■ Goal of the exercise
Using the entries below, copy out all lines where "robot" is found.

(Saved entries)

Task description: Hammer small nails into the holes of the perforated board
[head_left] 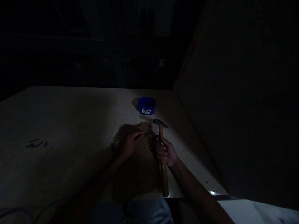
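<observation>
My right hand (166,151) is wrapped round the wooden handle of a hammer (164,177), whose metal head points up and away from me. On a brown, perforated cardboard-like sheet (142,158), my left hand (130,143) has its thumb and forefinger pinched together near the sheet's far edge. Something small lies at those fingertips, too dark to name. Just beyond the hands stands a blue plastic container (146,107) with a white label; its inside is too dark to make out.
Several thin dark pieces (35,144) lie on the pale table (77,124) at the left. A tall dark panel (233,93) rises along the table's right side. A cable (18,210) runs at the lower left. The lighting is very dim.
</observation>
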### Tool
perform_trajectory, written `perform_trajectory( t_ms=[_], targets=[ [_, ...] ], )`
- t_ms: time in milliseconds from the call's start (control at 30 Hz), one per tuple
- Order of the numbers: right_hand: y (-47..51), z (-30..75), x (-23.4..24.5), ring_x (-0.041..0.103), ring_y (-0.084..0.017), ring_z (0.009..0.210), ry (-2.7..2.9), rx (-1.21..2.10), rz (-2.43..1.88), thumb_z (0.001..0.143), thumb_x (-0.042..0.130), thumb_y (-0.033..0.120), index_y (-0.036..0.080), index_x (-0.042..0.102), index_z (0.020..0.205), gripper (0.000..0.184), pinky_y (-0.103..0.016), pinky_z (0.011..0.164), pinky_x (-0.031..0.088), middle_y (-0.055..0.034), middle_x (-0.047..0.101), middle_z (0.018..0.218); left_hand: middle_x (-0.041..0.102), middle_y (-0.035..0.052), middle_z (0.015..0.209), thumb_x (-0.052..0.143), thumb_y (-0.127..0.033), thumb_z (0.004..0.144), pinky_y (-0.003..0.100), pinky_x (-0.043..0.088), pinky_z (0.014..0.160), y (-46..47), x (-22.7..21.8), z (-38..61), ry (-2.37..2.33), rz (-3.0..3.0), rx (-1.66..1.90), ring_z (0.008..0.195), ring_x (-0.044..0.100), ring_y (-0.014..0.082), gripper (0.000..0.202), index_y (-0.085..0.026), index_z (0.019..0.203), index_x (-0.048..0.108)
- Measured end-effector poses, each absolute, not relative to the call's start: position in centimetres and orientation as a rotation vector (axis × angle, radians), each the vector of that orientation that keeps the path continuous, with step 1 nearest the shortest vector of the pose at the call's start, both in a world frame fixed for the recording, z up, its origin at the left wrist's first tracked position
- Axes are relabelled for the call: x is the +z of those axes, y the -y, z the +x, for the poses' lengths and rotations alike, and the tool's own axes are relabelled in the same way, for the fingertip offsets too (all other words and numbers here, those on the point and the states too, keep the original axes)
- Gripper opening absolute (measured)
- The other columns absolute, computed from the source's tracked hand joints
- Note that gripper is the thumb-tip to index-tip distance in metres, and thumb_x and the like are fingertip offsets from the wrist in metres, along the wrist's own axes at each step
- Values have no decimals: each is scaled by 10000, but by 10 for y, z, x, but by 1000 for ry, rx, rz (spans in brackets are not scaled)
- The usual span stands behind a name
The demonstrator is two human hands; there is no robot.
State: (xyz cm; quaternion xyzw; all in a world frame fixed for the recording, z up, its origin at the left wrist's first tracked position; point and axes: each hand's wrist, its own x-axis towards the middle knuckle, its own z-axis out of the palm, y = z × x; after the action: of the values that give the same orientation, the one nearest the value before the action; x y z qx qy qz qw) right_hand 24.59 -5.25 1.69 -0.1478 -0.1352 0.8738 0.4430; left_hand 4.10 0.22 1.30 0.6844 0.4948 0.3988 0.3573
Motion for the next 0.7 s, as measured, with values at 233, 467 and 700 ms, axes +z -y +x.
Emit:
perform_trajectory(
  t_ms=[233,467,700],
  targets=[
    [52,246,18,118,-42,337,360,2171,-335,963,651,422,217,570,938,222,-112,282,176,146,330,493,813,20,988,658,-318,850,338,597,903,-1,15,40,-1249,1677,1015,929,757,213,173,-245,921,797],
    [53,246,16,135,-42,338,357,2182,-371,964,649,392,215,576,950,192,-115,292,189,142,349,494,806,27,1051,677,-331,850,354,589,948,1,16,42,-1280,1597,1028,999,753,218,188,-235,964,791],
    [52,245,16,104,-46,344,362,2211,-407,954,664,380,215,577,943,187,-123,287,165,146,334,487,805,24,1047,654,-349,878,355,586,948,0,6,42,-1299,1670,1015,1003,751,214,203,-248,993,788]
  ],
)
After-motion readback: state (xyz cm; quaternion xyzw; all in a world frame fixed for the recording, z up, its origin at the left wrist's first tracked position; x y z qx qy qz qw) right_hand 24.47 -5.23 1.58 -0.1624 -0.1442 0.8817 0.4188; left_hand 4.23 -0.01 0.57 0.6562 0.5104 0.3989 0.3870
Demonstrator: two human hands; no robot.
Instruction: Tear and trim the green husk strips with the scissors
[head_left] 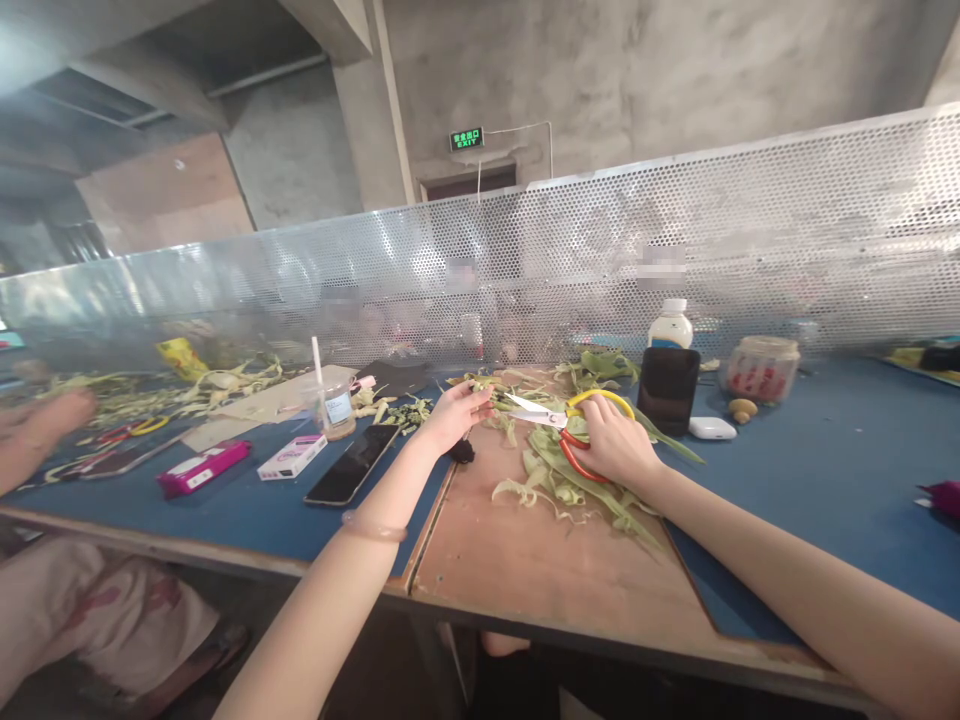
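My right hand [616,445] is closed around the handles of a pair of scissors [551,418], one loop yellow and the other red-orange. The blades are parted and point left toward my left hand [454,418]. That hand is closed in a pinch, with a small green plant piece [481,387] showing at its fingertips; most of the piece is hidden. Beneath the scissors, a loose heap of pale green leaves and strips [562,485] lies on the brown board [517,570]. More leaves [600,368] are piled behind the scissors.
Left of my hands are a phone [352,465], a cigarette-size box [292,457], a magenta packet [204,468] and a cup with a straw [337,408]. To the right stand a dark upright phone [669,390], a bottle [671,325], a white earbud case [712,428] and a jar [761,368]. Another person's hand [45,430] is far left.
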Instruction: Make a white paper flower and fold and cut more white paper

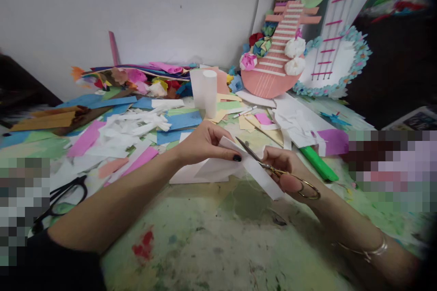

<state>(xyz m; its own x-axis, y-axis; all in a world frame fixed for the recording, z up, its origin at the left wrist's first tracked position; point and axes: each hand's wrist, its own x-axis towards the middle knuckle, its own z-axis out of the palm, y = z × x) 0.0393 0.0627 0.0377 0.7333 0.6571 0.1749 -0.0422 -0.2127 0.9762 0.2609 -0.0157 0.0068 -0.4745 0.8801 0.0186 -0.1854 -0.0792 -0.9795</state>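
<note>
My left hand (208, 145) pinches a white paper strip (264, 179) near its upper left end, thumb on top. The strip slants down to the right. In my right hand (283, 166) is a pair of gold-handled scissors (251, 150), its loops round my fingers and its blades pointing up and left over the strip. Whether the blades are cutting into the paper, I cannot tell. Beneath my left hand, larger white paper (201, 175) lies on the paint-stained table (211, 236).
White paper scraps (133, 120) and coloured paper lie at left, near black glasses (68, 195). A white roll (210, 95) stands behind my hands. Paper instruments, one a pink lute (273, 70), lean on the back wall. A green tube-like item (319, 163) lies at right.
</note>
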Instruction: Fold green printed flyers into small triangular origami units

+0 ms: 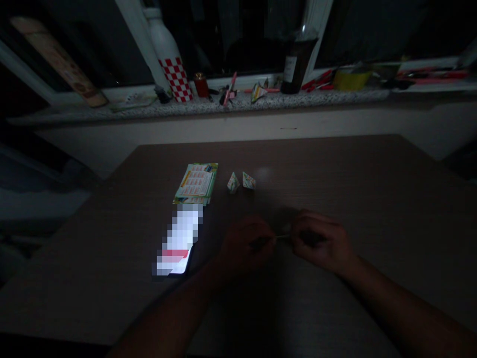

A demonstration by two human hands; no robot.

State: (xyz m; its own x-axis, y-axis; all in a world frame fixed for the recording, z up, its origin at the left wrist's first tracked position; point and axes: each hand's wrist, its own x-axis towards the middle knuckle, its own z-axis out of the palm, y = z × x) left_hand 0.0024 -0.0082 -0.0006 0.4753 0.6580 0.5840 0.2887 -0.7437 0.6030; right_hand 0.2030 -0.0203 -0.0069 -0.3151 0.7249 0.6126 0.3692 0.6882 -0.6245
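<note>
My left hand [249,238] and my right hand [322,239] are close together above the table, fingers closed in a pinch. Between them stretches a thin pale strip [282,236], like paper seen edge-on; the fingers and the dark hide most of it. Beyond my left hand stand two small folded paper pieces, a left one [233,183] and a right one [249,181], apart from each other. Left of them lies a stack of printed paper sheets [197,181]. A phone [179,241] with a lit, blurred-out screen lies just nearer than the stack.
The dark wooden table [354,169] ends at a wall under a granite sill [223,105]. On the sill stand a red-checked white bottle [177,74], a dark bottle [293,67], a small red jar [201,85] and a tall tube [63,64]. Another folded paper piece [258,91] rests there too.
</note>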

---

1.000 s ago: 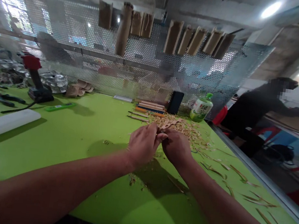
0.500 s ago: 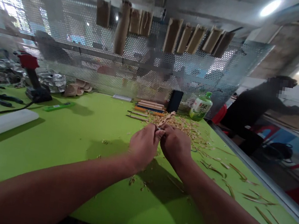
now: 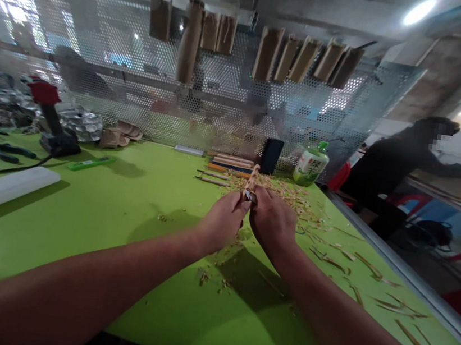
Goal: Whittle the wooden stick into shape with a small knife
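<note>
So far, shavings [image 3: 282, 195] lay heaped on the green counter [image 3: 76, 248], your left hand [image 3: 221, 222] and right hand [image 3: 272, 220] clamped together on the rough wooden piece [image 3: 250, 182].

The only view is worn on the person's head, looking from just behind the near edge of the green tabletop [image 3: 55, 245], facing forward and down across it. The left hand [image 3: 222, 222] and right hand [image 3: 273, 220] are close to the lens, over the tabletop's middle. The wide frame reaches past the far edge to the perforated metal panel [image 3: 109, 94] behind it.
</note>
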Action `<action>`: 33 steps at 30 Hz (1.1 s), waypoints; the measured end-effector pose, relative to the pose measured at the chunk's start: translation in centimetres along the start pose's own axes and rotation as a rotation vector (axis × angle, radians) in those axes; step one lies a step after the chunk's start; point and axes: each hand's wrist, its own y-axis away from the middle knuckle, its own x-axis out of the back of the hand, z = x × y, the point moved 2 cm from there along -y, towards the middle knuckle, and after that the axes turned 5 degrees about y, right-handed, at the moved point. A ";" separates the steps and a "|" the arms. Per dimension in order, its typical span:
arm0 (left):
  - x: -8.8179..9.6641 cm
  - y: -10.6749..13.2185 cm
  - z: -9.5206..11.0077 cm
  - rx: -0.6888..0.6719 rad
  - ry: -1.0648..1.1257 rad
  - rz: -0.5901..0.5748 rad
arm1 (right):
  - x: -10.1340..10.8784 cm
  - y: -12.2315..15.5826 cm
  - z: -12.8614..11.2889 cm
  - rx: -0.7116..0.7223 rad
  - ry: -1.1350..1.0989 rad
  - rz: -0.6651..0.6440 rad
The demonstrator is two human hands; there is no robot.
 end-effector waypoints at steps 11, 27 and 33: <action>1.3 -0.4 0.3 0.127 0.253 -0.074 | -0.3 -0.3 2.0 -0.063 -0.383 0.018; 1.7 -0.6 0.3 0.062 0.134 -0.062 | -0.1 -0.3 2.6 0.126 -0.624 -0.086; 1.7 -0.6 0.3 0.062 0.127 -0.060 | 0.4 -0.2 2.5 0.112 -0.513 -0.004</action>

■ Answer box
The demonstrator is two human hands; there is no robot.
Demonstrator: two human hands; no robot.
A demonstration by two human hands; no robot.
The demonstrator is two human hands; there is no robot.

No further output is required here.